▶ **Data for analysis**
━━━━━━━━
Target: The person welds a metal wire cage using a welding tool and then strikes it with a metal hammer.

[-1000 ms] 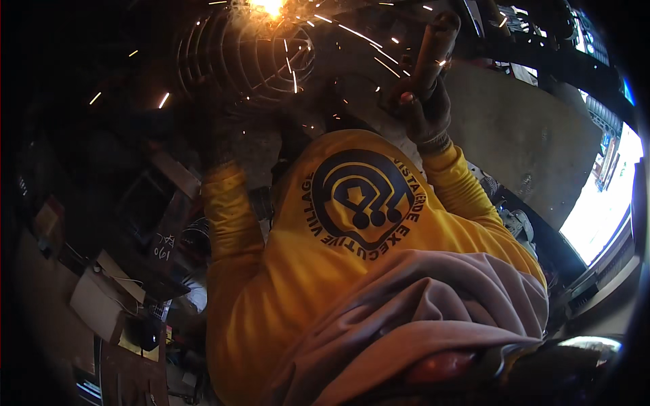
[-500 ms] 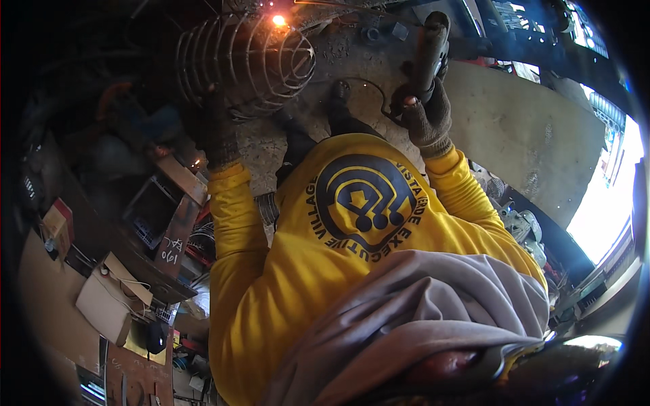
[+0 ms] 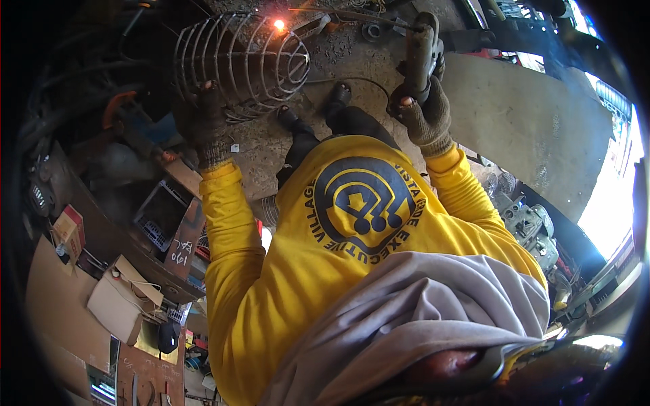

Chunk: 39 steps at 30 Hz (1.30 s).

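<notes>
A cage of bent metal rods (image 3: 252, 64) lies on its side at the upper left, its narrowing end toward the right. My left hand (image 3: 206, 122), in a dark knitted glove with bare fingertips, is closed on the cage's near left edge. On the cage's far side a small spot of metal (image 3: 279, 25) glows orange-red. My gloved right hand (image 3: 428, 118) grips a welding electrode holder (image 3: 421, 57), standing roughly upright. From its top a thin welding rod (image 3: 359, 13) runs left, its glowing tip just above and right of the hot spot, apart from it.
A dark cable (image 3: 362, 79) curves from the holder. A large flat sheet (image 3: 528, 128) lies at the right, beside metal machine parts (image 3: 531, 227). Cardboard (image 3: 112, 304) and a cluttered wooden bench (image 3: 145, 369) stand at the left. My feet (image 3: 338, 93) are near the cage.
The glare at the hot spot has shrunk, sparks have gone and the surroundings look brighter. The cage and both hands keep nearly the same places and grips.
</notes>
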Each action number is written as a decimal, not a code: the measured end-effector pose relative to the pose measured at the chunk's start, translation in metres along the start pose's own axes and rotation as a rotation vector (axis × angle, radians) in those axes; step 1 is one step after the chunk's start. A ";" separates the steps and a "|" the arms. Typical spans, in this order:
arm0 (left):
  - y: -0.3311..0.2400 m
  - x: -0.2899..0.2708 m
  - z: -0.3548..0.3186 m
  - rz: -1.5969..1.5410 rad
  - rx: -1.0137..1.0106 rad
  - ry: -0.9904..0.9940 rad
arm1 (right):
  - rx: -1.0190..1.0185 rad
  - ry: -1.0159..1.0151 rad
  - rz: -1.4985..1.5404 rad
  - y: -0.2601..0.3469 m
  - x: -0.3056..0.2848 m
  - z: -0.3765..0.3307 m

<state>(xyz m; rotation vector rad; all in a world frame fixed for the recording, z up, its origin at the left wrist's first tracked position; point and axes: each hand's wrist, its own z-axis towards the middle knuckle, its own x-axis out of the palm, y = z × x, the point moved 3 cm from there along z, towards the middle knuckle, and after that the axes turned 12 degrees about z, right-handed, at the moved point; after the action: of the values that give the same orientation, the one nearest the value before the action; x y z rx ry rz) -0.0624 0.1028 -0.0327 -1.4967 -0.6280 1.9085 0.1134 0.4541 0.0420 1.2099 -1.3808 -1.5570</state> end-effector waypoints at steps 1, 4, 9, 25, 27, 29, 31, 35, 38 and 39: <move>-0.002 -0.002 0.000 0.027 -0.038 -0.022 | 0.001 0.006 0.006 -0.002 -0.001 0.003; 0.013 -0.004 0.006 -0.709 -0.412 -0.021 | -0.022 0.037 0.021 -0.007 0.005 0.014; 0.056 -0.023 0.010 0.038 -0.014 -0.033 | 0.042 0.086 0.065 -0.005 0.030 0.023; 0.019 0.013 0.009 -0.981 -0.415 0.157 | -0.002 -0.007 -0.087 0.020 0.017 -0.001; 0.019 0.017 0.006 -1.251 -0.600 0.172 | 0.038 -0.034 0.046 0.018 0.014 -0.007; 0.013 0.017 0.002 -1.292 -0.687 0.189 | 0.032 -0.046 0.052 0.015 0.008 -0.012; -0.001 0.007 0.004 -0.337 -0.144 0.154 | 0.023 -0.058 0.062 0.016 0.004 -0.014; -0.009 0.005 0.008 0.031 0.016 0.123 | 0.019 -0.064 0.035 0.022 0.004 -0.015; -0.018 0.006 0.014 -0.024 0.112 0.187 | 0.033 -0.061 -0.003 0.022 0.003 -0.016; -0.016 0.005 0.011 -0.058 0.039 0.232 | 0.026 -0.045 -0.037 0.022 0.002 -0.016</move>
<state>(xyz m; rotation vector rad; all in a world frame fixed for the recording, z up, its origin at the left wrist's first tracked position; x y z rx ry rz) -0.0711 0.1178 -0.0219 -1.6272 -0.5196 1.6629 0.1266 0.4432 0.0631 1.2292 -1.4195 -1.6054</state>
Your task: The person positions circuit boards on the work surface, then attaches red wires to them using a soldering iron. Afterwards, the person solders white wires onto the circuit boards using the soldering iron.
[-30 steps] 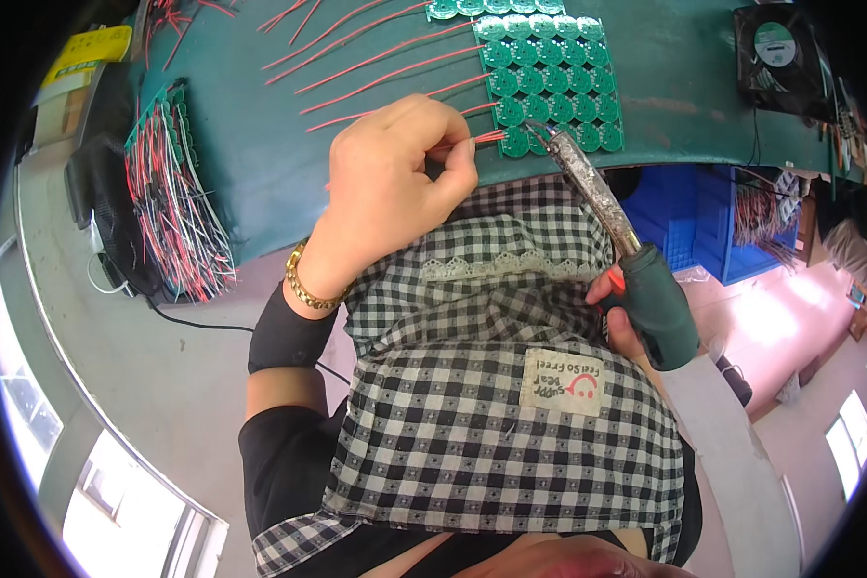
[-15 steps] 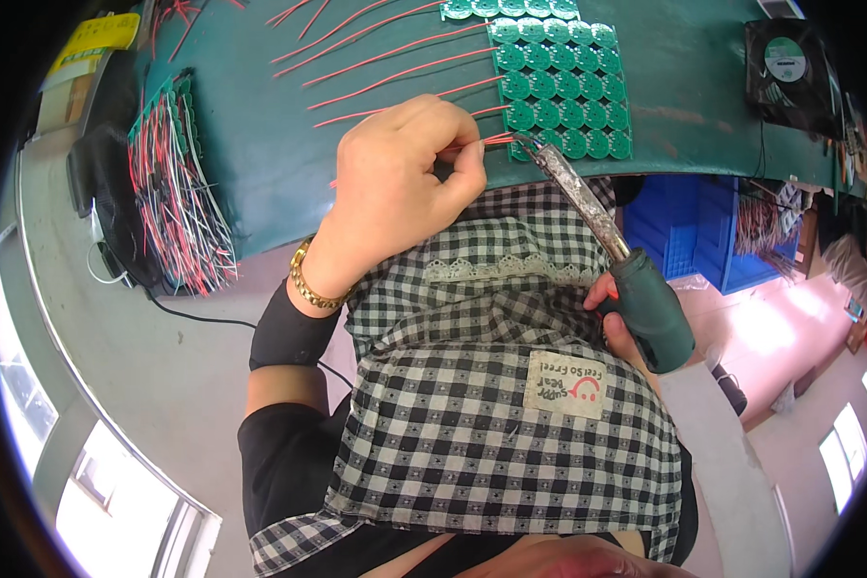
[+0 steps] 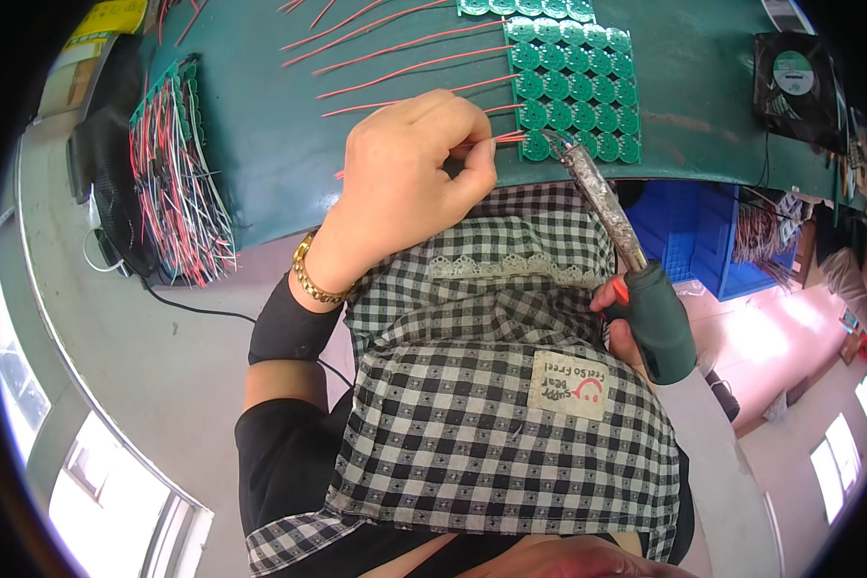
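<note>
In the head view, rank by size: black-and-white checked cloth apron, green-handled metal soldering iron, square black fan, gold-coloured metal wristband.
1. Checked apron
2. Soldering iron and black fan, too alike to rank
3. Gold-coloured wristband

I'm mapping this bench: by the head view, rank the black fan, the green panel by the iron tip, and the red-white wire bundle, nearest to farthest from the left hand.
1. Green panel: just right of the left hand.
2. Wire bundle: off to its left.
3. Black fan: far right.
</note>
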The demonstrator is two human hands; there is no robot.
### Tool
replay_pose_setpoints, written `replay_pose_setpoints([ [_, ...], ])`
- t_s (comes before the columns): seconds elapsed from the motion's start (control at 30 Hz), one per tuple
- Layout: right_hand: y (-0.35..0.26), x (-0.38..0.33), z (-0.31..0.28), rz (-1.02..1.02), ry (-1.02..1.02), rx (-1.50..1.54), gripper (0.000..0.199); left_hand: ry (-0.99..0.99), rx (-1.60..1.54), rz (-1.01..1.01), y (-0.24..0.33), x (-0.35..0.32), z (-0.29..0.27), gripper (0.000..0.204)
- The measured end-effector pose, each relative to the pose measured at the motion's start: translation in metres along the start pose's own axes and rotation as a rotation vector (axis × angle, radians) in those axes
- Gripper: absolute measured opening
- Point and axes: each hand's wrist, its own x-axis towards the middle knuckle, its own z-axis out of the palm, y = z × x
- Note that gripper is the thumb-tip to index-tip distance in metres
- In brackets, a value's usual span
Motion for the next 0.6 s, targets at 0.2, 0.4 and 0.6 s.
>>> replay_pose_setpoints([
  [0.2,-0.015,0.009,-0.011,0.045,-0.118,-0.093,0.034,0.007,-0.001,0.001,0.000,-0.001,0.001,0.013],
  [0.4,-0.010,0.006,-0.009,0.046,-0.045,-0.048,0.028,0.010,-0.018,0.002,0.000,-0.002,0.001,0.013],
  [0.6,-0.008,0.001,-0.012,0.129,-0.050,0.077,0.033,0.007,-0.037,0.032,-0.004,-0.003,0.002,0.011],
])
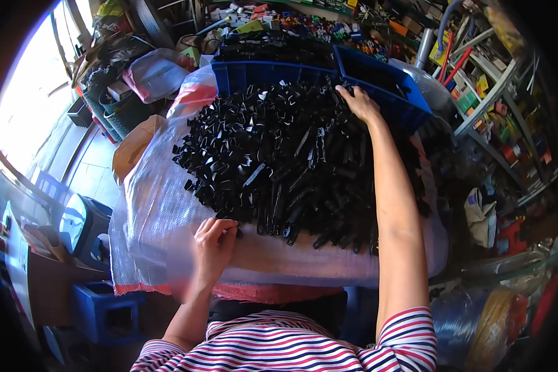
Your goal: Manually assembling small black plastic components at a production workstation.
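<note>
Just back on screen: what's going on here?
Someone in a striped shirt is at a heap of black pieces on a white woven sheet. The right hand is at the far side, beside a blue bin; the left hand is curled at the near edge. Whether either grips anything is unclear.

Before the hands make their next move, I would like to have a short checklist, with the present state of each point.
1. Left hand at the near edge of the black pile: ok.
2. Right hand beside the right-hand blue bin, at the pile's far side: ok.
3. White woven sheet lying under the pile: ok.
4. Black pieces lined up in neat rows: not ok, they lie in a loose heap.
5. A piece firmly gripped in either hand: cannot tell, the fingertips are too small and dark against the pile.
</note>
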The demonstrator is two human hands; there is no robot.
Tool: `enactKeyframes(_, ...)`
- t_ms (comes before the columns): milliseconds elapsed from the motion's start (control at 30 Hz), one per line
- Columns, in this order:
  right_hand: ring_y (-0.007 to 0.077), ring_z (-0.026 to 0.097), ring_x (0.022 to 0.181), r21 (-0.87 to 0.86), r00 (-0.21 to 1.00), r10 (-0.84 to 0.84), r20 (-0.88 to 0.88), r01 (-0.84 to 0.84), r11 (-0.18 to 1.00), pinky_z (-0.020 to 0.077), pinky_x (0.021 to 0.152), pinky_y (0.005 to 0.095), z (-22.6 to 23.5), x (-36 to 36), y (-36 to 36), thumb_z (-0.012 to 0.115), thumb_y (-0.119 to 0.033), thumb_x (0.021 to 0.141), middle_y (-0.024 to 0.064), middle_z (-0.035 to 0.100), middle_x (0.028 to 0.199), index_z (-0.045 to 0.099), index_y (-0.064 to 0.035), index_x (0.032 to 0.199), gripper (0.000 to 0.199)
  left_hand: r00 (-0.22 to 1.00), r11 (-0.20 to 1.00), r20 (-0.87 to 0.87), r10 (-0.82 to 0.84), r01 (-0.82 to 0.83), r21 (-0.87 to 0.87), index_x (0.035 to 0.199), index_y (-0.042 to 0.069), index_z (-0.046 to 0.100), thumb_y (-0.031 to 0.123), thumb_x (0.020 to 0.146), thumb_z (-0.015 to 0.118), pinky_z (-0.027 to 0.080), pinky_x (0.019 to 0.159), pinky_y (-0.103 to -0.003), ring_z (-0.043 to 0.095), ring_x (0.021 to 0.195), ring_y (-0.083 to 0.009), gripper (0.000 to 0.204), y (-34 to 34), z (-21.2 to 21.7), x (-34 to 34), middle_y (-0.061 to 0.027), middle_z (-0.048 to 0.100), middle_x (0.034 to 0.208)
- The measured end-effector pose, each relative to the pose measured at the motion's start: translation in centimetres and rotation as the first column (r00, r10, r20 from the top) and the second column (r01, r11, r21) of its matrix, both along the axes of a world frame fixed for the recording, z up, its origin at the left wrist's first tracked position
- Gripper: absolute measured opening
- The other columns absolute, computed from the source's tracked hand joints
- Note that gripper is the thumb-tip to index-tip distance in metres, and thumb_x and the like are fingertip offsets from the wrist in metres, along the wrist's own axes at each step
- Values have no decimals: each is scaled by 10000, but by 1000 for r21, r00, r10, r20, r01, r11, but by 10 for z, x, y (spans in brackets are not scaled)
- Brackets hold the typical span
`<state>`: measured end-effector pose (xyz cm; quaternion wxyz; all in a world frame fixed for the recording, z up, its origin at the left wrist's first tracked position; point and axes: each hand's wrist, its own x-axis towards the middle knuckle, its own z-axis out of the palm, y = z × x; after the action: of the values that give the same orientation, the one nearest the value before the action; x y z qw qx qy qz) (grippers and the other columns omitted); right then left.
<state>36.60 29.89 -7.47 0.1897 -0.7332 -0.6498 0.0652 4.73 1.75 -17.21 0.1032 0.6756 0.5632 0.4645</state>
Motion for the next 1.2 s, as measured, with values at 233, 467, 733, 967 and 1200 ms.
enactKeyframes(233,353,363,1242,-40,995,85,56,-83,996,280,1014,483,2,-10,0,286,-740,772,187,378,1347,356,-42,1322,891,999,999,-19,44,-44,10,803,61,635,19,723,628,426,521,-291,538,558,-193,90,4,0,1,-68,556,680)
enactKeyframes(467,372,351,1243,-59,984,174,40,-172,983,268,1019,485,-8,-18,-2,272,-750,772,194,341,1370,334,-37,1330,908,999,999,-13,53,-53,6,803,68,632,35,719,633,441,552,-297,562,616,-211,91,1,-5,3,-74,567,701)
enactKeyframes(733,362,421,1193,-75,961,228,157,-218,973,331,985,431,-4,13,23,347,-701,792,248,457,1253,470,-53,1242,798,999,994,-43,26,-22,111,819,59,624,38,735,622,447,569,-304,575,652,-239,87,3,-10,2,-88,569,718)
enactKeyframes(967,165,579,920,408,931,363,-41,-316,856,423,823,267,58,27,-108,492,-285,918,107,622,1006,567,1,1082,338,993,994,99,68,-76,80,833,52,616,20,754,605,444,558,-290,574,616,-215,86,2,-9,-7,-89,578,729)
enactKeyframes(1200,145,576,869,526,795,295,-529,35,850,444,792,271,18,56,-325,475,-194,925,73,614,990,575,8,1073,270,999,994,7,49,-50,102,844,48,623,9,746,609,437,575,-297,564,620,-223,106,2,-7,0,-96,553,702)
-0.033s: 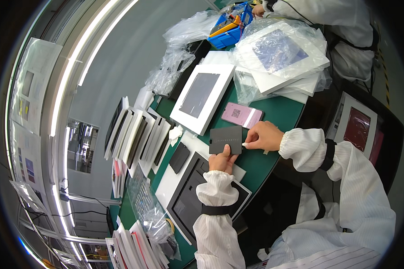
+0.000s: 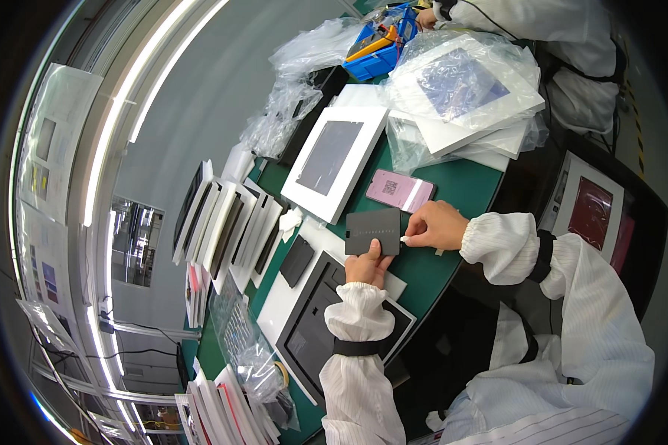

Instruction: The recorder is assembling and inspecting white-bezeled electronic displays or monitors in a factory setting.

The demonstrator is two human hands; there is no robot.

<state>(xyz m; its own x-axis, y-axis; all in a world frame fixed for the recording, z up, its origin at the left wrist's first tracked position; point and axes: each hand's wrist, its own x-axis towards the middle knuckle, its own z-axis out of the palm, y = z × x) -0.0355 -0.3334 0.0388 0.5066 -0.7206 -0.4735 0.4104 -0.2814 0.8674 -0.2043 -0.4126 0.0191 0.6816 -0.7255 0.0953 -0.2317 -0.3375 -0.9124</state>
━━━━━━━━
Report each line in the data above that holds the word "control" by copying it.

- t_s (comes before the columns): seconds elapsed from the motion's start (control at 30 Hz), one per tuple
- t_ms (comes before the columns): milliseconds elapsed from the motion's start (control at 30 Hz), one per line

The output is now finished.